Momus: That theme of making your house available to anyone reminds me of Jim Haynes, who, in an extension of the 1960s party spirit (his autobiography is called "Thanks For Coming!"), lets all sorts of people (but especially East European women, it seems) stay at his house in Paris. He also throws buffet supper evenings where he lets a bunch of people come and eat at his place, as long as they cover their costs with a small donation when they arrive. Someone told me Jim's son Jesper has an open house in New York where, like David Duval Smith, he claims anyone is welcome. But when I went to New York in 2006 to be a performance artist I contacted Jesper to see if I could crash there. I got no reply.
![](http://www.tcvb.or.jp/en/infomation/7recom/images/nc6.jpg)
Finally, this is Professor Justin Champion, in
the last of a very interesting series of talks called What are Friends For? in BBC Radio 3's series
The Essay. He's talking about Jacques Derrida's late work on politics, democracy and friendship. Derrida says that the democracy we have now is based on a "phallocentric" concept of brotherhood originating in ancient Greece, and that this model excludes the Other. (Derrida's notion of the phallocentric lines up with what I've called
the homosocial.)
Justin Champion: In Derrida's view, the political values that combine to produce democracy -- sovereignty, power, representation -- are built round the idea of equality derived from a model of friendship between male citizens alone. This process has excluded the Other in many forms -- women, non-citizens. Making a new type of democratic politics, therefore, entails making a new form of friendship which Derrida labels hospitality. Here his language is dramatic, and very pertinent to our current condition.
![](http://www.amphi.com/~psteffen/fmf/pictures/shitamachi7.jpg)
Jacques Derrida: I have to welcome the Other, whoever he or she is, unconditionally, without asking for a document, a name, a context, or a passport. That is the very first opening of my relation to the Other. To open my space, my home, my house, my language, my culture, my nation, my state and my self. But of course this is a frightening thing. It's scary.
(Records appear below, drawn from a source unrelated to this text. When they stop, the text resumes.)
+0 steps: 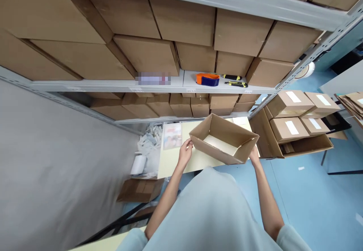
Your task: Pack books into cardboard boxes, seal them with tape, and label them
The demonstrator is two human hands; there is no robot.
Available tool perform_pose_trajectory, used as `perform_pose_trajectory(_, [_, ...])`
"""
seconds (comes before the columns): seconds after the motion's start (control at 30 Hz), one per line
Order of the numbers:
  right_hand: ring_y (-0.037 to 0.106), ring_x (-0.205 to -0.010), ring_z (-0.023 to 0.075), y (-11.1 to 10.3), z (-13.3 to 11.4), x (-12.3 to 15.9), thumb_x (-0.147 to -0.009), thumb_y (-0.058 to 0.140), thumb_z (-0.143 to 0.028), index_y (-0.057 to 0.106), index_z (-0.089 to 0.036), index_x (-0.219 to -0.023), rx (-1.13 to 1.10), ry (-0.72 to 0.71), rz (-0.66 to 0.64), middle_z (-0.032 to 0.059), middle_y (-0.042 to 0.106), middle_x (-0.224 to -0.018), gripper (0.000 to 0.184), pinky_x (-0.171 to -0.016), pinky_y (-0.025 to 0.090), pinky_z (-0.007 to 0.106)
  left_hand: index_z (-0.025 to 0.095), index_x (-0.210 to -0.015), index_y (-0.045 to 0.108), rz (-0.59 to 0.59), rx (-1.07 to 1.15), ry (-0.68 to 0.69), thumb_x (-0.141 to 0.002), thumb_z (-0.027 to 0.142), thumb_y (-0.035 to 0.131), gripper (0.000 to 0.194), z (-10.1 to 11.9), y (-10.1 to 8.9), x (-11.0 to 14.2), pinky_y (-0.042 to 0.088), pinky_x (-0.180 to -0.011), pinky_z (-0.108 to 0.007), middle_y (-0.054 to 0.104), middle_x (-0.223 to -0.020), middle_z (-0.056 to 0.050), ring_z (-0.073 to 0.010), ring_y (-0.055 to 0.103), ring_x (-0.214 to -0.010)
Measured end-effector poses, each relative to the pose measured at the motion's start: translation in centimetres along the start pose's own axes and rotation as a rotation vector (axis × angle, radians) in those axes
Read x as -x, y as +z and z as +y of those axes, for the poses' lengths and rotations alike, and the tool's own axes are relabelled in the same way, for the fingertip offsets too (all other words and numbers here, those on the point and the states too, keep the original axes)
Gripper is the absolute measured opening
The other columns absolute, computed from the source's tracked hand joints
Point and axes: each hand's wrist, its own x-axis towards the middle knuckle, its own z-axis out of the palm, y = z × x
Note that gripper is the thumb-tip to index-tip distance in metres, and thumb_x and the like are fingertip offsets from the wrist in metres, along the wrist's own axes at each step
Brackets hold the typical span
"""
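Note:
An open cardboard box [218,154] is held between my two hands above a cream table [167,166]. Its top faces me, without raised flaps. A pale surface shows inside; I cannot tell whether it is the box's floor or the table seen through it. My left hand [185,151] grips the box's left corner, fingers curled at the edge. At the right end my right hand [254,154] holds the wall, most of its fingers hidden behind the cardboard. A printed sheet or pack [172,136] lies on the table left of the box.
Metal shelving [159,88] full of cartons rises ahead. On its ledge are an orange and blue tape dispenser [208,79] and several yellow-black cutters [236,84]. Labelled cartons [292,128] fill a large box at right. Paper scraps [149,141] and a white roll [138,165] lie left.

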Motion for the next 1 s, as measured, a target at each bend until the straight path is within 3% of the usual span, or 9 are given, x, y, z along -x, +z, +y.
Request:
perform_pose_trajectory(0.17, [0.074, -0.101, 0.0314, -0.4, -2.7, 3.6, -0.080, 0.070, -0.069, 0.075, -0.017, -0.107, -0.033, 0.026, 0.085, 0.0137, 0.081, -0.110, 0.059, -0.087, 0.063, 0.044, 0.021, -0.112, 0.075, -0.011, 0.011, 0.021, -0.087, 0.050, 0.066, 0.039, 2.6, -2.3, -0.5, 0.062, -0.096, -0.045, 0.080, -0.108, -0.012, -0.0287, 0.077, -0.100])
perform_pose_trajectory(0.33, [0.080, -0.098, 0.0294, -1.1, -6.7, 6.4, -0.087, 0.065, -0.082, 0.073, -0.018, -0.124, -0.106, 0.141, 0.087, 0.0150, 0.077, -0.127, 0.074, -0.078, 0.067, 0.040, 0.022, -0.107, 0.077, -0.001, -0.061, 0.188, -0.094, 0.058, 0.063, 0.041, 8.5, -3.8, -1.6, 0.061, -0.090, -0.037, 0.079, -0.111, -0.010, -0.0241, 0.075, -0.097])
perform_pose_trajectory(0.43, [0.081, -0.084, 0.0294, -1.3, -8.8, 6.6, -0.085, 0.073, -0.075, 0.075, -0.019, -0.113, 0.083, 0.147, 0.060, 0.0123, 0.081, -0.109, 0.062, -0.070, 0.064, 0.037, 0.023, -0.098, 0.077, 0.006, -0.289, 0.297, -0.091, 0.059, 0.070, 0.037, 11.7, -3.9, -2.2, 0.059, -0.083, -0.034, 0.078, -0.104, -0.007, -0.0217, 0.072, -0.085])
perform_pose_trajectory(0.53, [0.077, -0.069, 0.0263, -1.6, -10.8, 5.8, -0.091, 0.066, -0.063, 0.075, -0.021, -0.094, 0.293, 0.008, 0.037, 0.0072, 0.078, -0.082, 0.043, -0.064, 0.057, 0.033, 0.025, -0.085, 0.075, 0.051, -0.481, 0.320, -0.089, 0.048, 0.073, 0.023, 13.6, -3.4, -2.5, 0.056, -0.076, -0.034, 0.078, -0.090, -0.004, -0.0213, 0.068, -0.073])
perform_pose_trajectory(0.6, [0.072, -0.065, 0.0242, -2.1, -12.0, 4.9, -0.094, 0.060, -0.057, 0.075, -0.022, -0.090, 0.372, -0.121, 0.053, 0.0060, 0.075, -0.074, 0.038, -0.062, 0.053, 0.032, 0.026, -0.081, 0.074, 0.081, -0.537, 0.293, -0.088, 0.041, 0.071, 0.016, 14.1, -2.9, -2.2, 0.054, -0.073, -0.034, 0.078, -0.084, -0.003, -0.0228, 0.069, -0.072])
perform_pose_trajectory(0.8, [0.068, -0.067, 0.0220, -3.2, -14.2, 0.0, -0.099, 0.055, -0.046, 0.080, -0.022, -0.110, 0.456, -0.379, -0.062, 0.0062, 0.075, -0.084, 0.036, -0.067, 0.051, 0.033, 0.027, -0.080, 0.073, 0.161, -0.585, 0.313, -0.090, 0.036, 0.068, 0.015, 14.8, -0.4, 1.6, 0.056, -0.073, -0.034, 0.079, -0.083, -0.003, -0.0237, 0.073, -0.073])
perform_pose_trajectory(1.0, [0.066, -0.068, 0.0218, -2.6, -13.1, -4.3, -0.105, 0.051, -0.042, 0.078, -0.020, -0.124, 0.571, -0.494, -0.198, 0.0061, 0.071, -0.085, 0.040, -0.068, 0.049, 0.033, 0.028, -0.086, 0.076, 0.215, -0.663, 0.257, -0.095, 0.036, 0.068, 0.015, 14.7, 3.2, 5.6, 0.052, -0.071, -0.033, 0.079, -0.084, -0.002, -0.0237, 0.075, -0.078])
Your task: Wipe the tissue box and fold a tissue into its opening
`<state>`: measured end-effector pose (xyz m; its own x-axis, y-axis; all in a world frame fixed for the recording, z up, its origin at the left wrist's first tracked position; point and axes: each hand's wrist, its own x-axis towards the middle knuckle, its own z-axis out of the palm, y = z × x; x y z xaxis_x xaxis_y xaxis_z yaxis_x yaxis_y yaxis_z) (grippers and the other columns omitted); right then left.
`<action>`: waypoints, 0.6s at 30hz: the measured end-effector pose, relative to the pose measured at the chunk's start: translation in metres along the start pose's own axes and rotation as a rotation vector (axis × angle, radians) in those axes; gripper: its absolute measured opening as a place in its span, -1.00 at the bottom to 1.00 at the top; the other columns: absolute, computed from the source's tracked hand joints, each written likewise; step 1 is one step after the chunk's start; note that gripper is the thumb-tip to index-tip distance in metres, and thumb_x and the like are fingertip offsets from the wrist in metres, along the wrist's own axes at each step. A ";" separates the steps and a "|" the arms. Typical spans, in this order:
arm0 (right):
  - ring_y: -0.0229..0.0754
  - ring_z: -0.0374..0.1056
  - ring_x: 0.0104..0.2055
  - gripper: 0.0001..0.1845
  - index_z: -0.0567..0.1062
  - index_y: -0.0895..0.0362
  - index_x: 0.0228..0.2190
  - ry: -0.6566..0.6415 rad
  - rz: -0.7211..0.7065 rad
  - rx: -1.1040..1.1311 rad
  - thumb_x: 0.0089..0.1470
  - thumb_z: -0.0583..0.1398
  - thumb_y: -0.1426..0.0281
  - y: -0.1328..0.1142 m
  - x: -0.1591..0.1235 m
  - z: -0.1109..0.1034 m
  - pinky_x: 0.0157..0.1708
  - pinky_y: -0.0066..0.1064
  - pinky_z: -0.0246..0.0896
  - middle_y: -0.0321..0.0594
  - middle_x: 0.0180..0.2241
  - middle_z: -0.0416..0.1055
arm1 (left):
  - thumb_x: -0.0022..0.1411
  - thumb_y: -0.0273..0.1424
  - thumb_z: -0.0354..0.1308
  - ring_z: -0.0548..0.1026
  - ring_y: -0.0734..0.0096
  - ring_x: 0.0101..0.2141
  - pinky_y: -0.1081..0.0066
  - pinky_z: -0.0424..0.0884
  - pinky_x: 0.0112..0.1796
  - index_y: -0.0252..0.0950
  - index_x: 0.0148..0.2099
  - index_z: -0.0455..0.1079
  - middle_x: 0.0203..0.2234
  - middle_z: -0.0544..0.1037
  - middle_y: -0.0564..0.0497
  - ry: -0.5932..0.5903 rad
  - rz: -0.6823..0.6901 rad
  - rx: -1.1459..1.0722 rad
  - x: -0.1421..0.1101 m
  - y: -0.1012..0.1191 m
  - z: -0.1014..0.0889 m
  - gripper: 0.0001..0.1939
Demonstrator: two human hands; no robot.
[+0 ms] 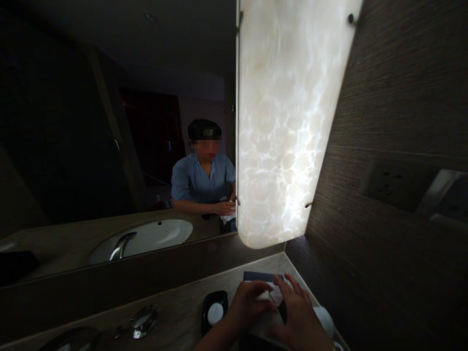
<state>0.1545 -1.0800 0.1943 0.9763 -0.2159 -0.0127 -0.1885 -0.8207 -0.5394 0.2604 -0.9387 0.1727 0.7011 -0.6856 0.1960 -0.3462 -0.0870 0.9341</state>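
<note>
Near the bottom of the view, my left hand (252,303) is curled with its thumb and fingers pinched around a small white tissue-like piece (266,295). My right hand (299,308) is just to the right of it, fingers spread and bent, over more of the white material. Whether its fingertips touch that material is hard to tell in the dim light. Under and behind both hands is a dark box (256,276), largely covered by them. Left of my left hand, a black dish (205,312) holds a round white item (215,313).
A chrome faucet (144,319) stands on the marble counter (179,307) to the left. A white rounded object (323,318) is partly behind my right hand. A glowing lamp panel (285,122) hangs above, beside a mirror (153,146) showing a person in blue. Sockets (393,183) are on the right wall.
</note>
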 end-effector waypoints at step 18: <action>-0.10 0.43 -0.20 -0.85 0.50 0.14 -0.36 0.036 -0.177 -0.179 0.16 0.14 0.39 0.005 0.028 -0.013 -0.23 -0.32 0.25 -0.22 -0.26 0.49 | -0.03 -0.51 0.04 0.52 0.28 -0.39 0.36 0.32 -0.33 -0.23 -0.44 0.57 -0.49 0.59 0.00 -0.110 -0.136 0.677 -0.003 0.029 -0.030 -0.74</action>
<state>0.1791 -1.0969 0.2016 0.9920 -0.0762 0.1008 -0.0334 -0.9273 -0.3728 0.2672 -0.9174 0.2086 0.7105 -0.7032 0.0260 -0.5975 -0.5834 0.5500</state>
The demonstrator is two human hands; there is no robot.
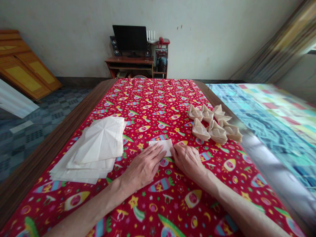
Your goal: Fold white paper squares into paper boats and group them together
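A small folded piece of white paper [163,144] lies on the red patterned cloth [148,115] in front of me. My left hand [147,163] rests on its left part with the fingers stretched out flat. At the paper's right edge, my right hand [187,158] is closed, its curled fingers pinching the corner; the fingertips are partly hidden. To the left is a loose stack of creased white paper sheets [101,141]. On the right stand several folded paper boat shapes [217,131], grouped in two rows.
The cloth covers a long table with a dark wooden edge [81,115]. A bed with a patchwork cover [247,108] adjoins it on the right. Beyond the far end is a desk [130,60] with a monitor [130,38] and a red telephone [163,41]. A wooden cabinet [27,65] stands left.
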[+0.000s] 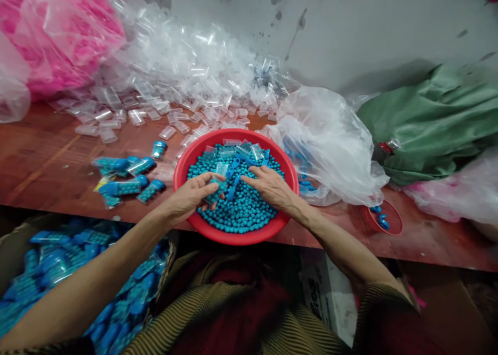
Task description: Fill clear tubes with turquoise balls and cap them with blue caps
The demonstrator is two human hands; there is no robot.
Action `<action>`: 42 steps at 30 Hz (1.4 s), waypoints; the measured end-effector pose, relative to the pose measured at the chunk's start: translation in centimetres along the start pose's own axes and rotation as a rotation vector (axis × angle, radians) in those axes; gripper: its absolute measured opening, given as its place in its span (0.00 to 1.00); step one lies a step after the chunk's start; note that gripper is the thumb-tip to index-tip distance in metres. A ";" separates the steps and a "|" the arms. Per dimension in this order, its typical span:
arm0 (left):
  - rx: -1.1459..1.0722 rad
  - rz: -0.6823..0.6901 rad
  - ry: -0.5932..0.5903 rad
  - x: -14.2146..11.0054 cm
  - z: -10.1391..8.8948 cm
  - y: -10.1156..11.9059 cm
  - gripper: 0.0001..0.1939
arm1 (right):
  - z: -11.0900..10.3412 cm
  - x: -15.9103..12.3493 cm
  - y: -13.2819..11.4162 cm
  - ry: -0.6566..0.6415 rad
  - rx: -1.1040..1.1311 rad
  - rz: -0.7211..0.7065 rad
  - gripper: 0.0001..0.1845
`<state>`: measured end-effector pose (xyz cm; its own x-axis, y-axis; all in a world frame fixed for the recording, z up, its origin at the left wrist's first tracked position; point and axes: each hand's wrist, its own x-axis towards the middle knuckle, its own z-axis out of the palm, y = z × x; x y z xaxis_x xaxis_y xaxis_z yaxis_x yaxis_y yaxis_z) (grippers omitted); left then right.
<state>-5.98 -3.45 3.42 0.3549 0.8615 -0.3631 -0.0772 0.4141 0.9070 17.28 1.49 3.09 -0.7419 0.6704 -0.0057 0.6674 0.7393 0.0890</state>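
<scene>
Left grip [199, 190] clamped on a clear container [221, 170], a blue plastic piece [232, 189] lies slantwise just left of the nearer right grip [269, 186], whose hold I cannot tell.

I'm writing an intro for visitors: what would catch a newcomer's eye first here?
Probably the red basin of blue beads at the centre, with the left hand and right hand over it. Behind it spreads a heap of small clear containers, and a bulging pink bag fills the upper left corner.
</scene>
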 end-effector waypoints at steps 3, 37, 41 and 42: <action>0.052 0.022 -0.006 -0.3 -0.6 -0.1 0.21 | 1.7 1.7 -2.1 0.004 -0.041 -0.176 0.16; 0.188 0.250 0.020 1.6 2.8 -1.6 0.19 | -0.3 -1.1 -4.2 0.183 0.970 0.168 0.20; 0.169 0.201 -0.002 1.1 3.2 -1.2 0.21 | -0.5 -1.4 -4.5 0.213 0.989 0.182 0.21; 0.159 0.182 -0.009 0.9 3.2 -1.1 0.22 | -0.5 -1.4 -4.5 0.247 0.997 0.200 0.20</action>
<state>-2.55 -4.06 2.76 0.3566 0.9148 -0.1897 0.0071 0.2004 0.9797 15.28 -2.83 3.14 -0.5298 0.8378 0.1322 0.4461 0.4078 -0.7967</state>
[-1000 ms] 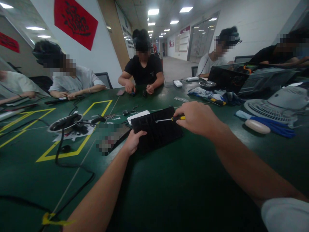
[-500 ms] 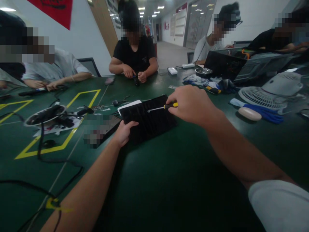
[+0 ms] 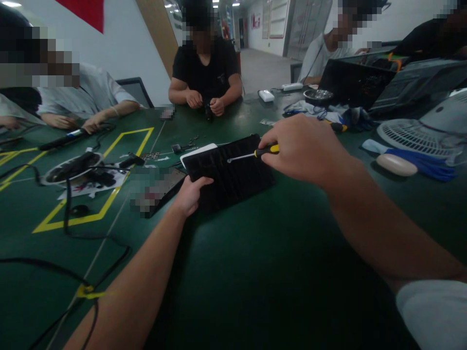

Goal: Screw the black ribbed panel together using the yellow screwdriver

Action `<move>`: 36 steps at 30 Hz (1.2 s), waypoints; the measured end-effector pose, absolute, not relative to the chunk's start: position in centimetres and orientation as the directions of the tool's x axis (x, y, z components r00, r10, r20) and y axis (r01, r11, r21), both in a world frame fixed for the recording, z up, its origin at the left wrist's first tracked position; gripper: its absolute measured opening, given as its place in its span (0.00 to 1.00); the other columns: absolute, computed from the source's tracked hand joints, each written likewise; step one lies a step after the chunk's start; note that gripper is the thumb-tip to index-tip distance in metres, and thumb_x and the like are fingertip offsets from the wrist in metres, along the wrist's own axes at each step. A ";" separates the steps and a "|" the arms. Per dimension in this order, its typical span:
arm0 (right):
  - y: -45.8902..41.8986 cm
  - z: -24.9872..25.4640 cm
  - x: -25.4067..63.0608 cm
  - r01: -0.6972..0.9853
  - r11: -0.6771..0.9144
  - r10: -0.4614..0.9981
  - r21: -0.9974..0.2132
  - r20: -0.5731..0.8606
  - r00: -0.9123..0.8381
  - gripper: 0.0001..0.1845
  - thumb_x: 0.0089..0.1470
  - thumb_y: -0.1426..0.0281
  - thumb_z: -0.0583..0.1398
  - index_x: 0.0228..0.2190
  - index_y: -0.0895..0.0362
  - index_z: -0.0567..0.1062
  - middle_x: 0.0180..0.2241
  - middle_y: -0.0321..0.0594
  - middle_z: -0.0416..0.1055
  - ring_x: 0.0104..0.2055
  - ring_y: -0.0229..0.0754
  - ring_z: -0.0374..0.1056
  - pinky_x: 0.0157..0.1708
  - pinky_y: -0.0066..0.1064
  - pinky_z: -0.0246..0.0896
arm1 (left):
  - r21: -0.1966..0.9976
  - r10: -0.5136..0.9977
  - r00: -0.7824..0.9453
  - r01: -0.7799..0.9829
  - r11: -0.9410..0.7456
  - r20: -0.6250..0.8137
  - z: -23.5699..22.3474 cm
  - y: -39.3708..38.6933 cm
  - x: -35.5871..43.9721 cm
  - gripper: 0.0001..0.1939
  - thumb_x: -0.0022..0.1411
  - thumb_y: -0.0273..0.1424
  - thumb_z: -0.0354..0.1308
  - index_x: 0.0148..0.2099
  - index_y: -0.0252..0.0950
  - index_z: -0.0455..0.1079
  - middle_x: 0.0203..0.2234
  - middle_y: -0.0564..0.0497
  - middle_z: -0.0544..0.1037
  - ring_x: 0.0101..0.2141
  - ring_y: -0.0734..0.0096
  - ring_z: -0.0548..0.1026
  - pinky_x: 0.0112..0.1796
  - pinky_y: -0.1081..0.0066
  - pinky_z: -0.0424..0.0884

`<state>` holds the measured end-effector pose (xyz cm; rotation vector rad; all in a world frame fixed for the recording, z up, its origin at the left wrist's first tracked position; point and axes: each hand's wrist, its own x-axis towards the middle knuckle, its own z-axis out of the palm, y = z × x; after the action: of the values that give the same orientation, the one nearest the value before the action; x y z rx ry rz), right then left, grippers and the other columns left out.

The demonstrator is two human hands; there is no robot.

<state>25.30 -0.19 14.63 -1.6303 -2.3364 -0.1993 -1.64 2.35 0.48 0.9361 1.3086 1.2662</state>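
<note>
My left hand (image 3: 190, 195) grips the near left edge of a flat black panel (image 3: 233, 182), its thumb lying on top. The panel is tilted above the green table, and I cannot make out its kind. In my right hand (image 3: 297, 148), closed round the yellow-and-black handle, is a screwdriver (image 3: 242, 157). Its metal shaft points left across the panel; whether the tip touches the surface I cannot tell. Behind the panel's far left side a white flat piece (image 3: 197, 152) shows in part.
A dish of black parts (image 3: 73, 167) stands at left, with black cables (image 3: 67, 214) running towards me. Right lie a pale oval object (image 3: 396, 165), blue gloves (image 3: 434, 163) and a white fan (image 3: 416, 136). A metal bowl (image 3: 318, 96) is farther back. Several people sit around the table.
The view has shifted slightly, so most things sit a little farther right. Both hands keep their holds, and the screwdriver stays over the panel.
</note>
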 end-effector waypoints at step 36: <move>-0.5 14.6 25.4 0.922 0.387 0.919 -0.027 0.096 -0.383 0.20 0.70 0.60 0.51 0.49 0.49 0.81 0.45 0.49 0.81 0.45 0.57 0.76 0.40 0.42 0.64 | 0.978 0.978 -0.140 -0.160 0.134 -0.157 0.6 1.9 -1.9 0.22 0.41 0.30 0.72 0.42 0.35 0.79 0.37 0.47 0.86 0.41 0.53 0.85 0.48 0.54 0.81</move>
<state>25.40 -0.48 14.56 -1.6884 -2.5362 -0.0469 -1.94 1.91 0.59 0.9154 1.2713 1.2752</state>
If we decided everyone will be able to enter my space, my house, my home, my city, my state, my language, and if we think what I think, namely that this entering my space unconditionally may well be able to displace everything in my space, to upset, to undermine, to even destroy, then the worst may happen. And I am open to this. The best, and the worst.
Justin Champion: This is a powerful challenge to the rather attenuated and thin idea of friendship that is commonplace today. It's also rather grandiose and utopian. Making friends, in a cosmopolitan and diverse society, would involve radically revising many of our deep-seated prejudices and practices. It may be too late for many adults.